PS.. i know its about shifa vs AMC... im just pointing out u cant say AMC has the best clincal training in Pakistan .. that a totally unfair and wrong statement


----------



## hassan670 (Sep 2, 2010)

ramo91 said:


> ok.. u seriously havnt seen civil hospital... this karachi dude .... this is the most populated city in Pakistan and the only really developed city in the entire province... u cant imagine how many patients come to civil ... the sheer volume of patients dwarfs AMC by some distance.. and like i said ppl from all over the province comes ...amc cant attract nearly that many patients .. plus duhs has 8 colleges under it...3 medical colleges SMC,DMC,DIMC and 5 other healthcare related instituitions (dentistry,pharmacy,physiotherapy and 2 others)..they have dow international which was built for foreigners and they charge 15000$ per yr from each student... also the present governor of sindh is a dow graduate and u can imagine where the heathcare taxes from karachi, Pakistan's economic backbone go ... they get more than enough funding...lol
> 
> PS.. i know its about shifa vs AMC... im just pointing out u cant say AMC has the best clincal training in Pakistan .. that a totally unfair and wrong statement


dow is nowhere near to AKU. AND ramo91 if your first choice is DOW then this doesn't mean that it has the best hospital. DOW has outdated curriculum plus worst living facilities.


----------



## 4003 (Aug 12, 2008)

ok... I'm not sure if you're fully aware with Dow. In the recent years it has made vast amount of changes in its curriculum so it's not at all "outdated". Living facilities are bearable which is enough...you're not there to chill and have fun 24/7. The only thing that should matter is the education.
From what ramo91 said is quite accurate and I'd have to agree with him.
Civil hospital is amazing tho...and I don't see anybody was comparing it to AKU by the way.


----------



## saadfaiz92 (Oct 9, 2009)

I've also heard that DOW has the best clinical experience in Pakistan. IMO the list is:
1. DOW- Heard this from 99.9999% of my seniors
2. Some school in Lahore..somebody was telling me about it (CMH?)
3. AMC- It has like separate complexes for each specialty including MH and CMH which are pretty big by Pakistani standards.

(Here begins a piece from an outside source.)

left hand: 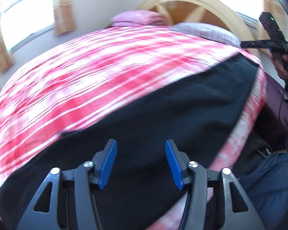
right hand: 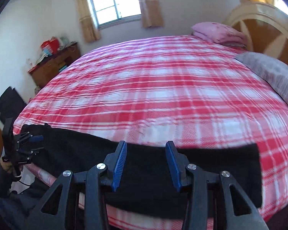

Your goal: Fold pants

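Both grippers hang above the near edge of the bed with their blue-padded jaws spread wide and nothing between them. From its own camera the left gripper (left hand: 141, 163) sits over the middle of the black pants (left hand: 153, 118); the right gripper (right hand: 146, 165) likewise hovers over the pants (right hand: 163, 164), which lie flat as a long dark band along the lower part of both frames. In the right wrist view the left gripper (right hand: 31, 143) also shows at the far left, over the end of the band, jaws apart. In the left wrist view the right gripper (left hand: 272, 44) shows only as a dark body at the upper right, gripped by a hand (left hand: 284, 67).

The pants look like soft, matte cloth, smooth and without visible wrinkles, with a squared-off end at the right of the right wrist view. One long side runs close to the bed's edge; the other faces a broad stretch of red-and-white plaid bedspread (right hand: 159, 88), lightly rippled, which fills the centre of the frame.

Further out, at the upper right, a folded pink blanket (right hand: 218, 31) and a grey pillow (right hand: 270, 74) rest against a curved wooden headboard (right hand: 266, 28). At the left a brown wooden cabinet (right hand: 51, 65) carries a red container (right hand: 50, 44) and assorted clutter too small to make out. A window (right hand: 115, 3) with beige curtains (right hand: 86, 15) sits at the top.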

But I don't like MH. They wouldn't let me in just because I was wearing shorts. Off-topic but just wanted to get that off my chest. Stupid Gate Dude.


----------



## ramo91 (Mar 10, 2009)

hassan670 said:


> dow is nowhere near to AKU. AND ramo91 if your first choice is DOW then this doesn't mean that it has the best hospital. DOW has outdated curriculum plus worst living facilities.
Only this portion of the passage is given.